Uscire dall’ottica della criminalizzazione

La questione immobiliare, tuttavia, non è l’unico problema esistente: «Abbiamo intervistato e portato nel quartiere l’assessore alle politiche sociali, Angelo Villari, e lo abbiamo incalzato sui problemi che interessano le ragazze che si prostituiscono e le comunità di immigrati che vivono qui. Eppure, nonostante l’impegno, troppo poco è stato fatto dal punto di vista delle alternative lavorative per questi cittadini. Si continua a criminalizzare la prostituzione e ci si preoccupa della caccia ai clienti come se questo comporti il degrado della città».

San Berillo e la città

Ci sono diverse visioni, spesso inconciliabili su questa realtà. «In generale c’è parecchio entusiasmo e voglia di fare. C’è il desiderio di riappropriarsi di questa parte della città» ci dice, ancora, Finistrella «c’è il desiderio di dare una mano a chi ci abita e vive situazioni di disagio». Dall’altra parte, tuttavia, ancora in molti lo considerano come un luogo pericoloso e foriero di delinquenza, sebbene tale visione stia gradualmente trasformandosi.

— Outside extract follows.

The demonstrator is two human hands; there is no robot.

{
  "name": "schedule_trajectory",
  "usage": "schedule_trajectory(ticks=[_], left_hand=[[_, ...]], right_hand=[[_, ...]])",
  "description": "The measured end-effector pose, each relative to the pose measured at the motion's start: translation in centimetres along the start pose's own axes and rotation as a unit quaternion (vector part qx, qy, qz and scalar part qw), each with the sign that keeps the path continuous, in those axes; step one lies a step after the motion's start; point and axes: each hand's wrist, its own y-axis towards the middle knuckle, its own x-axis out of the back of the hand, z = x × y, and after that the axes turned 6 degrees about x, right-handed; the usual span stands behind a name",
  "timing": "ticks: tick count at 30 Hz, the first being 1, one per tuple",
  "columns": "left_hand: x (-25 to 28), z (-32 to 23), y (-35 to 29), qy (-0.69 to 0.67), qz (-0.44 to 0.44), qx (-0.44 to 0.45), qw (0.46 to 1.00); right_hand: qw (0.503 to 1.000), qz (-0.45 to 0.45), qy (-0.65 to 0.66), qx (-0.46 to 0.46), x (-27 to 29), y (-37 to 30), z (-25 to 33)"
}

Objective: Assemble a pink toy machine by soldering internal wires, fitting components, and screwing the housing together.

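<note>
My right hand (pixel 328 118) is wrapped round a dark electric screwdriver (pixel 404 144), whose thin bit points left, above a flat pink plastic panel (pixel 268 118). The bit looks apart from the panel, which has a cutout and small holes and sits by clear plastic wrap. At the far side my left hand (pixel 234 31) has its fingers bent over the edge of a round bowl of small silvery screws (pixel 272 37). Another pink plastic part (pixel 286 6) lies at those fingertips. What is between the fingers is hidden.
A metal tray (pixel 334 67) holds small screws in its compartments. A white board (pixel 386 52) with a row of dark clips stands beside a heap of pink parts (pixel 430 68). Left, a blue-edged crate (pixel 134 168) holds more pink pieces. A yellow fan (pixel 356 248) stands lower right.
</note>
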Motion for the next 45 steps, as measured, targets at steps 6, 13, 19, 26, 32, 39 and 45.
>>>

Un giardino dove ritrovarsi

E i progetti per il futuro non finiscono qui: «Attualmente Trame di Quartiere sta partecipando al bando Aviva, per ricevere un finanziamento e portare avanti i lavori di ristrutturazione del cortile di Palazzo de Gaetani, luogo dove si svolgono le nostre attività».

Questo “giardino comunitario” dovrebbe diventare punto di ritrovo per gli abitanti del quartiere e offrire servizi e attività di integrazione. Per offrire non solo l’occasione di raccontarsi, uno spazio dove vivere (e non solo sopravvivere), ma anche un luogo dove poterlo fare.